Med Oncol. 2013 Dec;30(4):708. doi: 10.1007/s12032-013-0708-3. Epub 2013 Aug 31.

Abstract

The importance of prognostic value of the comprehensive geriatric assessment (CGA) is well known in geriatric oncology, but there is no consensus on the use of alternative abbreviated screening methods for the evaluation of older patient disabilities. The participants in this study underwent vulnerable elderly survey 13 (VES 13) at first entry in Oncology Department and were later assessed by a geriatrician according to CGA. A score >3 for VES 13 identified patients as vulnerable. Aim of this study was to evaluate the specificity, sensibility, positive predictive value (PPV), and negative predictive value (NPV) of VES 13 versus cumulative illness rating scale (CIRS), activities of daily living (ADL), instrumental activities of daily living (IADL), and short portable mental status questionnaire (SPMSQ). Hundred and seventeen patients (mean age 78.8 years) entered the study.
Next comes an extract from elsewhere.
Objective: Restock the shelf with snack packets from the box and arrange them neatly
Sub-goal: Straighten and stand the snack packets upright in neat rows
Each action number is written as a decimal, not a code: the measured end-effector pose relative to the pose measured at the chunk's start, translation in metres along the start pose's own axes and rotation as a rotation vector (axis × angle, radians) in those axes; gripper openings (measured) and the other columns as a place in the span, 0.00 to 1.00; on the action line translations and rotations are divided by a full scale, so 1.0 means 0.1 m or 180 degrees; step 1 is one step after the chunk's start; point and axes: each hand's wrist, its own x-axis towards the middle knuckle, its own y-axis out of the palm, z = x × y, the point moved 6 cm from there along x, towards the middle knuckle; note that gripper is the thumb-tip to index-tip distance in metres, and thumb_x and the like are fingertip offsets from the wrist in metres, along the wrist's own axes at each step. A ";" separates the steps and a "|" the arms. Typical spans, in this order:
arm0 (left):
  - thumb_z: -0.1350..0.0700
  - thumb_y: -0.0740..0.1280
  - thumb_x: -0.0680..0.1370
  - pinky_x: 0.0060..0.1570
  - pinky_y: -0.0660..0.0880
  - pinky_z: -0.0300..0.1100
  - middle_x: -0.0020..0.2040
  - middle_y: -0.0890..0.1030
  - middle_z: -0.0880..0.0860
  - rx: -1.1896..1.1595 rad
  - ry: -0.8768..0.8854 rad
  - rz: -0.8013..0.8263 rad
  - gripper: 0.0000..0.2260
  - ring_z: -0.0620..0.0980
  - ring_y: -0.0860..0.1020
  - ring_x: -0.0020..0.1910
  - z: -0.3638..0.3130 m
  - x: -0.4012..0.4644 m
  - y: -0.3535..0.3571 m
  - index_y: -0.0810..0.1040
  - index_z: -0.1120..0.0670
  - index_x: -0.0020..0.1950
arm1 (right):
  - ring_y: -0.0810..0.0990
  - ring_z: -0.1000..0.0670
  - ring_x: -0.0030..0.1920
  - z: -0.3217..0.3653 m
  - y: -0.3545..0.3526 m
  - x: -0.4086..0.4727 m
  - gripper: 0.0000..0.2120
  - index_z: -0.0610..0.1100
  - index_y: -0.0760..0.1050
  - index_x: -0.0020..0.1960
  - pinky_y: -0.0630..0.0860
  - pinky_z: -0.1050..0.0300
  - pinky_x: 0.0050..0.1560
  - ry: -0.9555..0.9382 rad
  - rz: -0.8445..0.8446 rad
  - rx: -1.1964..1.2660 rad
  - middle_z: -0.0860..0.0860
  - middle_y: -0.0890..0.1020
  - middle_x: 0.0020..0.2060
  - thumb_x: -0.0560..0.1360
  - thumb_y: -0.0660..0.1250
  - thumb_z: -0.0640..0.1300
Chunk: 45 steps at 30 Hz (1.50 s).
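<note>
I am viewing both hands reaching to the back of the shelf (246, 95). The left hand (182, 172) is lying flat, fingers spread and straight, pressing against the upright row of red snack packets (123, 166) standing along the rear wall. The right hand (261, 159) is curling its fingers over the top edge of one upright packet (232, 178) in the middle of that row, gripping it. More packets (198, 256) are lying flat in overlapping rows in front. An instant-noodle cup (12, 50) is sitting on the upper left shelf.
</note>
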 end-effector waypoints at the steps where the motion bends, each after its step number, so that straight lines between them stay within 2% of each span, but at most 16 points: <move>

The NPV of VES was 74.6% for CIRS, 90.1% for IADL, 93.0% for ADL, and 100% for SPMSQ. As for PPV, the VES 13 showed no accuracy. We can conclude that VES 13 demonstrated sufficient accuracy as a screening test in identifying elderly "fit" patients in order to spare the more time-consuming CGA.

摘要

全面老年评估(CGA)的预后价值在老年肿瘤学中是众所周知的,但对于评估老年患者残疾的替代简短筛查方法的使用尚未达成共识。本研究的参与者在肿瘤科首次就诊时接受了脆弱性老年人调查 13(VES 13),随后由老年病医生根据 CGA 进行评估。VES 13 得分为>3 分将患者识别为脆弱。本研究的目的是评估 VES 13 与累积疾病评分量表(CIRS)、日常生活活动(ADL)、工具性日常生活活动(IADL)和简短便携精神状态问卷(SPMSQ)相比的特异性、敏感性、阳性预测值(PPV)和阴性预测值(NPV)。117 名患者(平均年龄 78.8 岁)入组本研究。VES 的 NPV 分别为 CIRS 的 74.6%、IADL 的 90.1%、ADL 的 93.0%和 SPMSQ 的 100%。至于 PPV,VES 13 没有准确性。我们可以得出结论,VES 13 作为一种筛选测试,可以在识别老年“健康”患者方面具有足够的准确性,从而节省更耗时的 CGA。